- [Work instructions]:
Filter the lines below, copying only those with the string "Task".

- - - - - - -

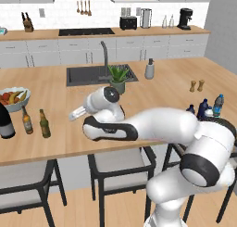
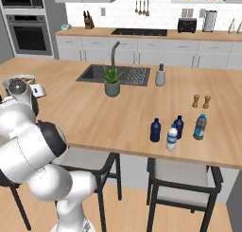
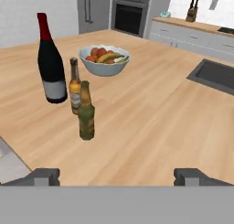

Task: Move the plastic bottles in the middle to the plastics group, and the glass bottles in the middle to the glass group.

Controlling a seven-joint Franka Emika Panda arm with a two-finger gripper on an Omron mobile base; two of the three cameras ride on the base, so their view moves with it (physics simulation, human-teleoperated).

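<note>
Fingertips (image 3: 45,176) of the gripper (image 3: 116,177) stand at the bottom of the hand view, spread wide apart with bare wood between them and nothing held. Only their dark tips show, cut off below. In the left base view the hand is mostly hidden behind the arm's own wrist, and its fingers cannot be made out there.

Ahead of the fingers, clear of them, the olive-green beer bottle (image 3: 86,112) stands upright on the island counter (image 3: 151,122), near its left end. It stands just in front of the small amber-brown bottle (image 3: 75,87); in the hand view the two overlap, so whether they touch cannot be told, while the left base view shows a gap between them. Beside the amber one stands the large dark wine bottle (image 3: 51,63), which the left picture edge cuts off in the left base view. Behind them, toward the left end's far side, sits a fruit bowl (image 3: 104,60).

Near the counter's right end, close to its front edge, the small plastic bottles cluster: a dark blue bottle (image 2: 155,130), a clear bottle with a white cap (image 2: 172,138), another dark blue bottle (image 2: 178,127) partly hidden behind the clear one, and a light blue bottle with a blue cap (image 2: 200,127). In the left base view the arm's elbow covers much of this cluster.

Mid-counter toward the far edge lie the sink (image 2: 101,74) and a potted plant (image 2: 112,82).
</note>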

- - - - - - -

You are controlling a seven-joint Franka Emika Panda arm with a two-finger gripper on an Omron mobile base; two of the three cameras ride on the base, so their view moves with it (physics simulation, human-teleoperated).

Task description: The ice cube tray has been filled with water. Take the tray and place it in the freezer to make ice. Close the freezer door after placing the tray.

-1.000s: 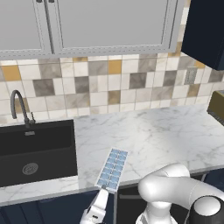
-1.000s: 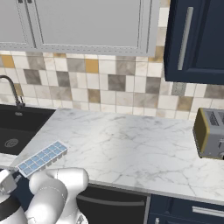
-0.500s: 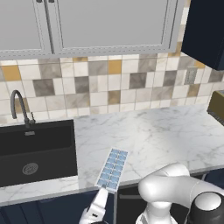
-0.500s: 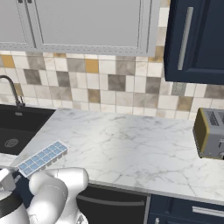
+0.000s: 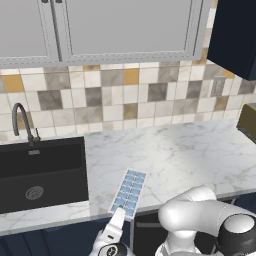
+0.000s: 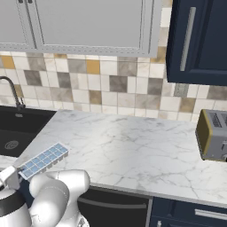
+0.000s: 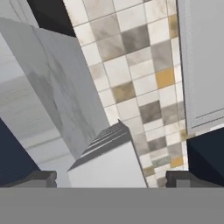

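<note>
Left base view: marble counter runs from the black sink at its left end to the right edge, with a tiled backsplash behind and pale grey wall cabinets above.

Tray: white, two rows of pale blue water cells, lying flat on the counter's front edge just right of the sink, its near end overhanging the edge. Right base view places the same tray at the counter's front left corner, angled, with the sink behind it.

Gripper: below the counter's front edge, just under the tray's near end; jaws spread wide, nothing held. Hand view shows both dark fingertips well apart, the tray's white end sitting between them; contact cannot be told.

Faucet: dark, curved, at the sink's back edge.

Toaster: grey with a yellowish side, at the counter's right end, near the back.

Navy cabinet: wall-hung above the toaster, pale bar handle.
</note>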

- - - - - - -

- [Response to the exercise]:
Task: Move the plastic bottles in the middle to the plastics group, and the glass bottles in the middle to the glass group.
Task description: The ice cube tray has been filled with water. Take the tray and place it in the freezer to make ice. Close the freezer door after placing the tray.

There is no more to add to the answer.